Automatic detection of deformable visual objects and automatic video indexing

Start date:
Defense date:

Advisor: Atilla Baskurt
Codirection: Franck Mamalet

Summary:

Multimedia content indexing currently relies on global descriptors, built from digital signatures which are intended to summarize the image content in terms of distribution of light intensity, color or texture. These descriptive signatures, used as index, consist of low level measures, close to the image signal and particularly sensitive to noise. Even if these descriptors are useful to compare multimedia documents, they are unable to describe semantically their content, and are difficult to handle for a user in order to search a specific document. However, search engines based on linguistic queries require the detection of high-level indexes closer to the concept of visual objects such as faces, human bodies, buildings to name but a few examples. They also require a categorization of video segments, an automatic recognition of their content: news, commercials, football, etc...

This PhD aims to semantically categorize video segments, obtained from the automatic detection of shots and from a macro-segmentation based on inter-programs detection.
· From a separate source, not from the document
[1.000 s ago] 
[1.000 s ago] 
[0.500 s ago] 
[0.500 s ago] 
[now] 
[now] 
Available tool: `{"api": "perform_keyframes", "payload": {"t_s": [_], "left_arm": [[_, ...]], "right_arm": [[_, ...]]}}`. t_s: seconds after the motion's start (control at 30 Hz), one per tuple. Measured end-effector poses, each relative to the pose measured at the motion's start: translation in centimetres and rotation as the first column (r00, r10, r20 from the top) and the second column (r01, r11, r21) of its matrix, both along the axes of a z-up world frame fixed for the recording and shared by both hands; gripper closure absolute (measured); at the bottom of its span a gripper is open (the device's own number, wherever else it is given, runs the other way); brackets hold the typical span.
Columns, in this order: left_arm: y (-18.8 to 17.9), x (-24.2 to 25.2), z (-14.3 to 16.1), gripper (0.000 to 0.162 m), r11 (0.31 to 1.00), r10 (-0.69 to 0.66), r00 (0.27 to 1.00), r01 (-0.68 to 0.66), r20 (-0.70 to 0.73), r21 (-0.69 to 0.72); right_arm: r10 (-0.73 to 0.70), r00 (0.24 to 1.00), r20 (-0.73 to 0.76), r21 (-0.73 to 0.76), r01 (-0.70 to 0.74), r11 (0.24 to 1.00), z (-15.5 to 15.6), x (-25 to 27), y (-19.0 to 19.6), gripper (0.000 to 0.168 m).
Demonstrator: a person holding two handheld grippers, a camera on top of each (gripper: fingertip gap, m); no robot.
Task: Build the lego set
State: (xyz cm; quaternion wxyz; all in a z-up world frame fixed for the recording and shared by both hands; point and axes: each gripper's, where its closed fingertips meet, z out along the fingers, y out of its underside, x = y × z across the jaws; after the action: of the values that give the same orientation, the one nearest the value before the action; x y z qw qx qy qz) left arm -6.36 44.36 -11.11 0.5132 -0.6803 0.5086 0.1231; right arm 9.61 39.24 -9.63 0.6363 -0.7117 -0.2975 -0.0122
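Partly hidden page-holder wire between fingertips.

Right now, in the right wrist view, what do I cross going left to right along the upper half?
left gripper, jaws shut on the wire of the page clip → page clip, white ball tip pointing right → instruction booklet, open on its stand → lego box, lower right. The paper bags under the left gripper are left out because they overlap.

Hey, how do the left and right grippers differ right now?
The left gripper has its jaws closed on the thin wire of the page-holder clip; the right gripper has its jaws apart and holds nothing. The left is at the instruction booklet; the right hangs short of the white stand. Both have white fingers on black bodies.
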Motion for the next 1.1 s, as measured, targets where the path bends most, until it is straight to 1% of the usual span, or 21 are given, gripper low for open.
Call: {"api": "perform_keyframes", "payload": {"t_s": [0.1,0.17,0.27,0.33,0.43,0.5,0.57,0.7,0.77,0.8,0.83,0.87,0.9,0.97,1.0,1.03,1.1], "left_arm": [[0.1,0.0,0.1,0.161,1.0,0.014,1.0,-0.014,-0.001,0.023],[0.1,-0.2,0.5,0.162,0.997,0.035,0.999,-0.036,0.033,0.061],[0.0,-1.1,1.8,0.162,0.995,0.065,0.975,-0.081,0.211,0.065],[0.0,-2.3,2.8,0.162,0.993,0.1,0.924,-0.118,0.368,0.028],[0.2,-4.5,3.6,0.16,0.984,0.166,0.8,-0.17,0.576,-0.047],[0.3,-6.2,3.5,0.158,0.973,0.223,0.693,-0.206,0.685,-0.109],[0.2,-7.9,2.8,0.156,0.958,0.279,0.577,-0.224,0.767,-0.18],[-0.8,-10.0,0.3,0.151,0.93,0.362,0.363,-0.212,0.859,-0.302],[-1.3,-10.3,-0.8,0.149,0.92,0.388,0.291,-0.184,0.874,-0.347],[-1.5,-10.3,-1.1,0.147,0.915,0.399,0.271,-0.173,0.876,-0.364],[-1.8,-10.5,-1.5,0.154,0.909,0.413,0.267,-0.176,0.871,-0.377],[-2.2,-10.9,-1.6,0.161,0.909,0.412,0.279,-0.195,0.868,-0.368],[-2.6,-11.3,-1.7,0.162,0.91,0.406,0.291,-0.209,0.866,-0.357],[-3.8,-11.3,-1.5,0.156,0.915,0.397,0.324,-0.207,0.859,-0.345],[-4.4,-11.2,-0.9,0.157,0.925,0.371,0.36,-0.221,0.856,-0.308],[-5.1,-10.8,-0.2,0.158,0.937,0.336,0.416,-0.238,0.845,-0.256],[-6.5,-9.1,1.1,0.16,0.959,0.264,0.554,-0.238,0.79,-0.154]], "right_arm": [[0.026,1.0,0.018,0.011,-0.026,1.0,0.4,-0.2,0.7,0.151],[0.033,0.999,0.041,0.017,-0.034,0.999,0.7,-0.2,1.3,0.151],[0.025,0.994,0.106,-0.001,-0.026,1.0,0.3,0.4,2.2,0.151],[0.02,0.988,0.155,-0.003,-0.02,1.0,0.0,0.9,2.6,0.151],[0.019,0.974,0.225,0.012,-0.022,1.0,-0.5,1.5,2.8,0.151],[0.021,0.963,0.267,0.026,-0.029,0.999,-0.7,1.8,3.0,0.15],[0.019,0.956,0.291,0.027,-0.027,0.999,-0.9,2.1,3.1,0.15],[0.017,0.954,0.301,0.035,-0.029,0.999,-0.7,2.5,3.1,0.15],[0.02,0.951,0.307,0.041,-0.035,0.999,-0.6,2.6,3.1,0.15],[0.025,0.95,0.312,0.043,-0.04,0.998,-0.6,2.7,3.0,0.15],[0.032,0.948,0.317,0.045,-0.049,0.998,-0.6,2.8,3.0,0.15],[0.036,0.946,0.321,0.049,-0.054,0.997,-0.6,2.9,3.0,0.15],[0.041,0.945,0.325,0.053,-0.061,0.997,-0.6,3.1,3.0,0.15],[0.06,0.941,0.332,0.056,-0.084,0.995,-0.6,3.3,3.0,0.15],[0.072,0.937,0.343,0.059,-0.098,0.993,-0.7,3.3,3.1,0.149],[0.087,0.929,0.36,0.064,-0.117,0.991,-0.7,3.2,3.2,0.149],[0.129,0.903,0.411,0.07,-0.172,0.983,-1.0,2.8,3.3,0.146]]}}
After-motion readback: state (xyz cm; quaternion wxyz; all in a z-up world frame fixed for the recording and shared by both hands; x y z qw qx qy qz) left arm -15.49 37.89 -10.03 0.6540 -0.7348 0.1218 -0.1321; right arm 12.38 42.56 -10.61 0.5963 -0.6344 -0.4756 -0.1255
First, we will focus on developing new techniques for modeling and localizing objects of interest based only on their visual appearance, without a priori modeling or heuristic filtering, but by automatic learning from samples directly extracted from images. This work will follow previous activities led in France Telecom R&D, based on neural models. We will focus on the detection and recognition of deformable objects, by a joint consideration of texture and movement in a video. An example of application may be detecting and tracking moving objects such as faces in TV news or players in sports videos. Then, we will focus on automatic recognition of a video segment theme. To do this, we will follow-up previous research works, aiming at the categorization of collections of still images, and will extend them to the case of video. In this case, each video frame will be processed globally a signature, including color, texture and movement measures enabling to summarize its contents. Robust statistical and neural learning techniques will be implemented to categorize the content according to example database of the given concepts.